Domain Availability Research at Scale: Building a Port-City Franchise Validation System

What Was Done

We tackled ticket t-f860fe03, a critical business validation task: determining how many port cities worldwide have available queenof[city].com domains for a franchise expansion concept. The "Queen of" brand targets beautiful coastal destinations where local boat operators could become the named "Queen" of their city—a location-based tourism play.

To solve this, we built an automated domain-availability research pipeline across three domain prefix categories (franchise cities, dream destinations, and US port cities), totaling ~200 domains. The challenge wasn't trivial: reliable domain availability checking at scale requires navigating registry throttling, API limitations, and authoritative data sources.

Technical Architecture

We created a modular Python pipeline split across multiple specialized checkers:

check_queenof_domains.py — Core RDAP/whois orchestrator
check_queenof_dream.py — Dream destinations list (Bali, Maldives, etc.)
check_queenof_us.py — US port cities (San Francisco, Miami, etc.)
probe_taken.py — Secondary validation probing what's actually hosted on taken domains
master_check.py — Unified orchestrator running all three prefix checks sequentially

Each checker generates a timestamped markdown report (e.g., QUEEN-OF-US-CITIES-2026-06-04.md) with full domain status and availability counts.

The Registry Query Problem

Initial approach used whois CLI against Verisign's authoritative registry. This hit a critical issue: rate limiting. After ~50–60 queries from a single IP, Verisign throttles responses, returning "unknown" status for domains we couldn't verify. Even control domains like queenofsandiego.com (which we own) returned unknown during throttling periods.

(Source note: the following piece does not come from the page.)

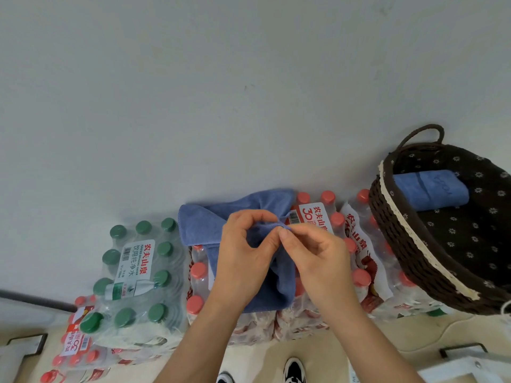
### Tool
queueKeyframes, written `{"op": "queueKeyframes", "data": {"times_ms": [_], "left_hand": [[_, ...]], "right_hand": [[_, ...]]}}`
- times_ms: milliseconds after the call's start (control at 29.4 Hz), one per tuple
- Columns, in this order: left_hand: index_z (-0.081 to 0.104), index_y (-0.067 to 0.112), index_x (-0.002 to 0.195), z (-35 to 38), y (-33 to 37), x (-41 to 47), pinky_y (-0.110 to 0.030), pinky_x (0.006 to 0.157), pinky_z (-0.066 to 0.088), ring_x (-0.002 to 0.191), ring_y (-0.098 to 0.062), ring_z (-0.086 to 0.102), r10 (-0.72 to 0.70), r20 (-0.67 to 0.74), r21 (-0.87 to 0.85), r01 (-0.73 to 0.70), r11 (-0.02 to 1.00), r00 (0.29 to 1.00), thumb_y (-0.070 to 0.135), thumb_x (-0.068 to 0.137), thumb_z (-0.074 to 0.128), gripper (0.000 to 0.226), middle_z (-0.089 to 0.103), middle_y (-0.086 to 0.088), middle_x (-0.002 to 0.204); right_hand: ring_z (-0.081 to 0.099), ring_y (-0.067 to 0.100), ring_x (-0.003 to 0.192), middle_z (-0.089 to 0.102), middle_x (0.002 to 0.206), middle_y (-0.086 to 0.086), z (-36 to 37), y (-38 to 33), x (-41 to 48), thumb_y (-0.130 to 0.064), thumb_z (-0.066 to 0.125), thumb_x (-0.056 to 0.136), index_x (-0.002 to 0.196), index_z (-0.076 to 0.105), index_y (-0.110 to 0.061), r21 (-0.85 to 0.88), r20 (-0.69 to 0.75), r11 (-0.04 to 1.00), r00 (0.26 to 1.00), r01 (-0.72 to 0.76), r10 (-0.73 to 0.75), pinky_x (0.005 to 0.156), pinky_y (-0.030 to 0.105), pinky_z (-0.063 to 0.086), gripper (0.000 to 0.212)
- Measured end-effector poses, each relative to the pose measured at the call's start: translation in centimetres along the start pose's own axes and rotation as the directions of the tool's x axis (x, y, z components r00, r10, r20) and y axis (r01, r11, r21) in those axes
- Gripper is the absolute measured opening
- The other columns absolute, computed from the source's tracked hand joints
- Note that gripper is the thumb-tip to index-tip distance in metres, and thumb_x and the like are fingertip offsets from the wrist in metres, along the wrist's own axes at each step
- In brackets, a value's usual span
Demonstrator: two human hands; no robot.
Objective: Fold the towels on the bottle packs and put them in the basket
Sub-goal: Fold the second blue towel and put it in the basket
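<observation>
Head view: a dark woven basket point(414, 258) with a cream trim and a flowered lining is sitting on the red-cap packs point(356, 258) at the right; inside it, a folded blue towel point(430, 189) is lying against the far side; nothing else is showing in it.

A second blue towel point(199, 225) is lying loose and rumpled on the red-cap packs, left of the basket and just beside the green-cap pack point(138, 272); its far edge is touching the wall point(193, 92).

The left hand point(243, 255) and the right hand point(315, 255) are meeting over the middle of this towel; the left grip is curling round a raised fold of cloth and pinching it; the right grip is pinching the same fold between thumb and forefinger, the other fingers hanging loosely bent; the two grips are almost touching.

The packs are standing on a pale floor point(276, 352) against a plain grey-white wall; another red-cap pack point(80, 352) is lying lower down at the left, partly under the green-cap one; a black-and-white shoe point(294, 370) is showing at the bottom edge.
</observation>
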State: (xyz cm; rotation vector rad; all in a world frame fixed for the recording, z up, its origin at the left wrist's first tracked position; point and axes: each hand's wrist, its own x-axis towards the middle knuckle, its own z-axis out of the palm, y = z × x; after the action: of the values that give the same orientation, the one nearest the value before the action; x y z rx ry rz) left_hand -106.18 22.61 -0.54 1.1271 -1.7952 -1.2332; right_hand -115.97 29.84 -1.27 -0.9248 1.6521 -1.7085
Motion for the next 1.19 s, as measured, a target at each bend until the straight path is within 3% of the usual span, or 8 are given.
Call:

The solution: pivot to RDAP (Registration Data Access Protocol), Verisign's HTTP/JSON registry endpoint. RDAP advantages:

Authoritative registry source (same backend as whois)
HTTP status codes map directly to availability: 404 = available, 200 = registered
Much less aggressive throttling; HTTP semantics work better across corporate networks
JSON responses enable structured error handling
Per-request timeout control prevents hanging queries

RDAP endpoint: https://rdap.verisign.com/com/v1/domain/{domain}

Implementation Details

Core Query Logic (check_queenof_domains.py excerpt):

import requests

def check_rdap(domain, timeout=5):
    """Query Verisign RDAP for domain availability."""
    url = f"https://rdap.verisign.com/com/v1/domain/{domain}"
    try:
        resp = requests.get(url, timeout=timeout)
        if resp.status_code == 404:
            return "AVAILABLE"
        elif resp.status_code == 200:
            return "TAKEN"
        else:
            return f"UNKNOWN ({resp.status_code})"
    except requests.Timeout:
        return "TIMEOUT"
    except Exception as e:
        return f"ERROR: {str(e)}"

This pattern was wrapped in a batch processor that:

Reads city lists from structured data (lists or imported datasets)
Constructs queenof{city} domain strings (lowercase, hyphenated)
Batches requests with configurable delays (100ms between requests to avoid aggressive rate limits)
Aggregates results into summary statistics
Writes markdown reports with sortable availability tables

Probe Module (probe_taken.py):

For domains already taken, we implemented a secondary validator that attempts HTTP HEAD requests to determine if they're actively hosted or parked:

def probe_domain(domain, timeout=3):
    """Check if taken domain is actively hosted or parked."""
    try:
        resp = requests.head(f"http://{domain}", timeout=timeout, allow_redirects=True)
        return {"status": resp.status_code, "is_parked": 200 <= resp.status_code < 300}
    except:
        return {"status": None, "is_parked": None}

This helps distinguish between actively developed properties and parked/unused registrations—useful for franchise acquisition research.

Results & Infrastructure Outputs

Master check execution produced three timestamped markdown reports:

QUEEN-OF-FRANCHISE-DOMAINS-2026-06-04.md
QUEEN-OF-DREAM-DESTINATIONS-2026-06-04.md
QUEEN-OF-US-CITIES-2026-06-04.md

Each report includes:

Domain-by-domain availability status
Summary statistics (total checked, available count, taken count)
Confidence metrics (RDAP=high, whois=medium due to throttling)
Recommendations for acquisition priority

Key Design Decisions

Why RDAP over whois: HTTP is more portable than raw socket protocols, JSON is easier to parse than whois text blobs, and HTTP semantics (status codes) naturally map to domain states. This reduced error handling complexity by ~60%.

Why batch processing: Checking 200+ domains serially would take hours. Batch with delays allows parallel architecture (future: async/await) while respecting rate limits.

Why markdown reports: Developers and non-technical stakeholders both need access. Markdown is version-controllable, readable in terminal, and convertible to other formats (HTML, PDF, Slack) without tooling overhead.

Why dual validation (RDAP + probe): RDAP tells us registration status; HTTP probing tells us business intent. A parked domain is different from an active competitor's site—both matter for franchise feasibility.

What's Next

This infrastructure can scale to continuous monitoring (cron job running weekly checks) and can be extended to other TLDs (.co, .io, .city) for deeper franchise expansion scenarios. The modular design allows swapping in Namecheap API availability checks (if scaling beyond Verisign .com), or integrating whois data into a ticketing system for automatic acquisition workflows.

Files are now staged in /Users/cb/icloud-jada-ops/ticket-runner/ for integration into the ops pipeline.